GOAL OF THE EXERCISE: How does the data below read from its first line through the line containing "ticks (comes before"? Print those lines exactly.
(Beginning of THE RECORDS)
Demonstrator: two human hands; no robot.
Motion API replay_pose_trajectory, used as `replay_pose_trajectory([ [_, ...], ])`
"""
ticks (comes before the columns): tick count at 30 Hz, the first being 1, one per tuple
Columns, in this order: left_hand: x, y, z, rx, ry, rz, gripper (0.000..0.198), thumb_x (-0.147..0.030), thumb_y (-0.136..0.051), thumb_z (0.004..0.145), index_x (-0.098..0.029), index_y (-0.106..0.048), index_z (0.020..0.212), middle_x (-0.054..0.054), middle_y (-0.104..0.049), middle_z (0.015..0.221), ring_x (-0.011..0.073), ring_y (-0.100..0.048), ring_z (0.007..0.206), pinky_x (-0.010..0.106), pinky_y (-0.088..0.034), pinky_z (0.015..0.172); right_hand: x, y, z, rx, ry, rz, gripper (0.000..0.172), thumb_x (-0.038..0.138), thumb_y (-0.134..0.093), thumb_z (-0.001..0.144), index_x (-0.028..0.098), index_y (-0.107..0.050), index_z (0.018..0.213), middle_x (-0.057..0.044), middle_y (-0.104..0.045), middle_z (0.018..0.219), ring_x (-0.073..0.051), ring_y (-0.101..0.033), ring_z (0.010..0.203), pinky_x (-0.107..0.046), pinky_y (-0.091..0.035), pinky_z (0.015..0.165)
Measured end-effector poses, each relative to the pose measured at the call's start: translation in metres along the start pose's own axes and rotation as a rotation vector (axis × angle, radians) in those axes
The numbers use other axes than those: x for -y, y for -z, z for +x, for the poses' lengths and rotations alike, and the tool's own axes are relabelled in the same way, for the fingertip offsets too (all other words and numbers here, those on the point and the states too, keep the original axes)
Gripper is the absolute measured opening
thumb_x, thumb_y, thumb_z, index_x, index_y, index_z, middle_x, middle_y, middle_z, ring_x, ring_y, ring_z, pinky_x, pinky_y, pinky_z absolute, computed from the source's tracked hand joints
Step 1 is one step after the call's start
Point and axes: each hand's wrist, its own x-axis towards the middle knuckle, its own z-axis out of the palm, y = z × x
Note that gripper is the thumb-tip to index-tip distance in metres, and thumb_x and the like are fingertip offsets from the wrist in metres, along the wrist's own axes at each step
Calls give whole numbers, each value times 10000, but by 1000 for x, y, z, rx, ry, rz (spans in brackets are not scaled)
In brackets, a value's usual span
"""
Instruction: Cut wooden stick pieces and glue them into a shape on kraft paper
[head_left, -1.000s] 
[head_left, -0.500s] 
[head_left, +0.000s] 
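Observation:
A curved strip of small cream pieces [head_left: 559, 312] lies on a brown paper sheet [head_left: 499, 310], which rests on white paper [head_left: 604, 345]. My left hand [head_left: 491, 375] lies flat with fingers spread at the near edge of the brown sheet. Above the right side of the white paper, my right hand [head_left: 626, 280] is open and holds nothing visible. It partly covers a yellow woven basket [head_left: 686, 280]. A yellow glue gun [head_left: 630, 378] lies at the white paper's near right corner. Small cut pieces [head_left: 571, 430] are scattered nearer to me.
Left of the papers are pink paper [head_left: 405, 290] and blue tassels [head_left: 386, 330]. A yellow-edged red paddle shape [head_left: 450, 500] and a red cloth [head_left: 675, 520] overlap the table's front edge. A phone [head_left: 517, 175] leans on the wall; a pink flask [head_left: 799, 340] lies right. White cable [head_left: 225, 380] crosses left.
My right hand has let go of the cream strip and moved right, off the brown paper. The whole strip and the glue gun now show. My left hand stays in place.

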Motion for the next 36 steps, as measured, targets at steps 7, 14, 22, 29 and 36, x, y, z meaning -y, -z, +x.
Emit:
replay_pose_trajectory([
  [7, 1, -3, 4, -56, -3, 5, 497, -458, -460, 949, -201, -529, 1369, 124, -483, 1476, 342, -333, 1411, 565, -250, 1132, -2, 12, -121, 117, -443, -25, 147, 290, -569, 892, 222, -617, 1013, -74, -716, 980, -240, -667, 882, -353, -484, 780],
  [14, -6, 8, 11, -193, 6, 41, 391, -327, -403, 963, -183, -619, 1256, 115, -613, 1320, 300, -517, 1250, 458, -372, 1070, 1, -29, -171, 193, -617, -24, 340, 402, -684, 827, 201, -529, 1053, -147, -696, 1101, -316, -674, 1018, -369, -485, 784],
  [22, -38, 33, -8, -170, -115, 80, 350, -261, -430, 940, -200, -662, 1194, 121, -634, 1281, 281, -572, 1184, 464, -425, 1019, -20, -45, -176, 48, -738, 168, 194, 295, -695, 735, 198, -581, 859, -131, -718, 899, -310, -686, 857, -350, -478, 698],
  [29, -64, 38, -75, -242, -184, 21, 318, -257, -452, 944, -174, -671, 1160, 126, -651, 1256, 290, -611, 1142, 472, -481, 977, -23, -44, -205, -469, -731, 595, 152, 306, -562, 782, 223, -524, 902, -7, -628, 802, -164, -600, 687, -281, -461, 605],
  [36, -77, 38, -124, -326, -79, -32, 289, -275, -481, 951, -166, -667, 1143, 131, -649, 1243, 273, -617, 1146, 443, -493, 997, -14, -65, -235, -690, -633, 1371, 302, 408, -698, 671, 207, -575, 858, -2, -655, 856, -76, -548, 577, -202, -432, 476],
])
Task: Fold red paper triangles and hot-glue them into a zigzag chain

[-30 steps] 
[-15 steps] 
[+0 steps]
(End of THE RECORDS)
REPLY TO THE EXERCISE:
Demonstrator: two human hands; no robot.
Motion API replay_pose_trajectory, used as `replay_pose_trajectory([ [_, ...], ])`
"""
ticks (comes before the columns): tick count at 30 Hz, the first being 1, one per tuple

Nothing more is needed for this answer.